No hacía mucho, en las famosas reuniones de los intelectuales y la dirigencia del Gobierno en la Biblioteca Nacional, incluso antes, se había señalado a Cabrera Infante y cercanos al magazín Lunes de Revolución como “adoradores de la máquina de escribir”, fanáticos “del juego”, “la complejidad formal” y “los resortes”, ante lo cual respondía desde el mismo prólogo en cuestión alegando que la jactancia de G. Caín no había sido más que la muestra de un carácter generoso: “Si él fue pedante fue porque siempre quiso ser desprendido y odiaba atesorar conocimientos tanto como el pródigo odia al avaro”.
“Su gusto por lo hermético, su dificultad y en última instancia su barroquismo fueron no los defectos de una inteligencia petulante, sino los excesos de un espíritu de fineza: el quiso considerar a sus lectores como sus iguales”.

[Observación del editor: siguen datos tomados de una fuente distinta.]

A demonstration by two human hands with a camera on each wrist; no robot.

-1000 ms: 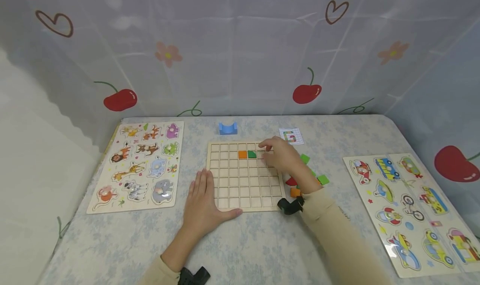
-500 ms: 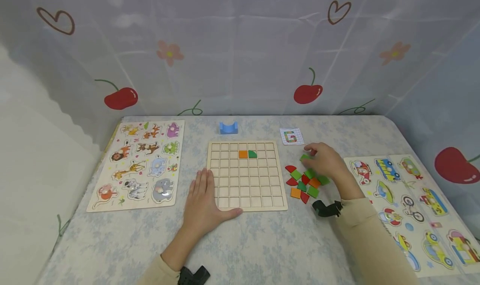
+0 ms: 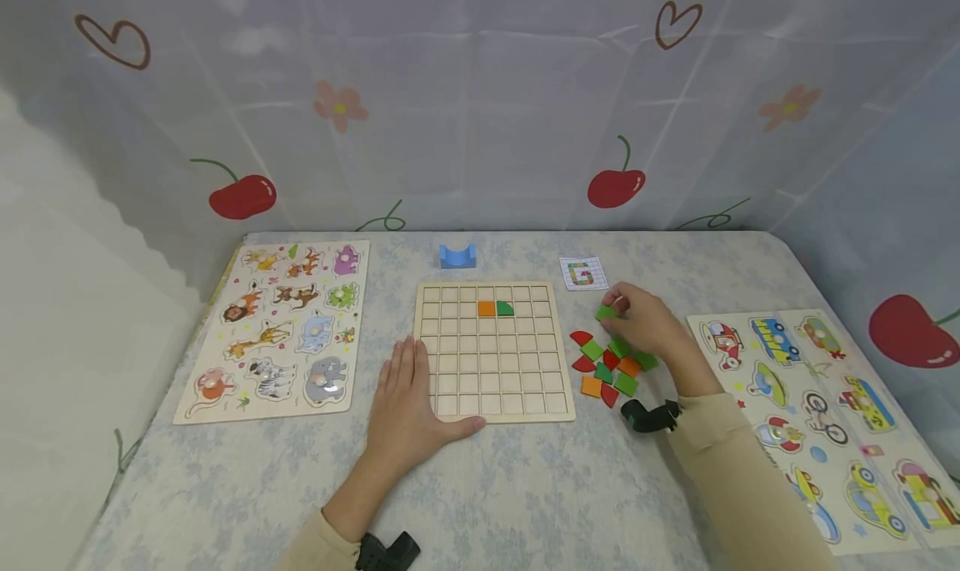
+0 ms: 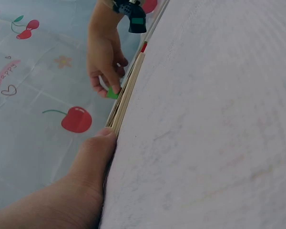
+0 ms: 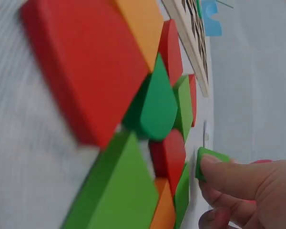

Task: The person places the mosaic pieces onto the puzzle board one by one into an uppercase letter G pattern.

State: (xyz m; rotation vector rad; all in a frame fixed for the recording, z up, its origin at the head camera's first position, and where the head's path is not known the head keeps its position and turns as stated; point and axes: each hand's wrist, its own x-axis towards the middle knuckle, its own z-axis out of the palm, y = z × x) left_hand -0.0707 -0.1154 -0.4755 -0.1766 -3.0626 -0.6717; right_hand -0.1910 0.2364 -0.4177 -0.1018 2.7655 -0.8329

No por gusto, muchos años después, cuando otro personaje ficticio, en este caso de pésima calaña (porque en lugar de obras creativas dejó unos alegatos oportunistas en una revista oficial) quiso emprenderla contra aquellos jóvenes intelectuales que consideraba “extravagantes”, lo hacía invocando al mismísimo G. Caín, llamándoles a todos sus amigos “caínes”.
Cabrera Infante escribe en el prólogo de este libro suyo y de Caín: “quizá yo sea un Caín para Caín” pero “no puedo sustraerme a su influencia”. El personaje, pasado el cierre de Lunes de Revolución y la primera marginación de sus integrantes para 1962, era como la resurrección del joven escritor; su venganza, un canto de libertad, el estado de ánimo que afloró en las páginas de otro libro que para entonces tenía escrito.
G. Caín no se encontrará en su nueva obra, Tres Tristes Tigres, por salir; para ella nos tiene una sorpresa mayor, en la que, en resumidas cuentas, quiere plantearnos lo mismo: “¿Quién era Bustrófredon? ¿Quién fue quien será quién es Bustrófredon? ¿B?”.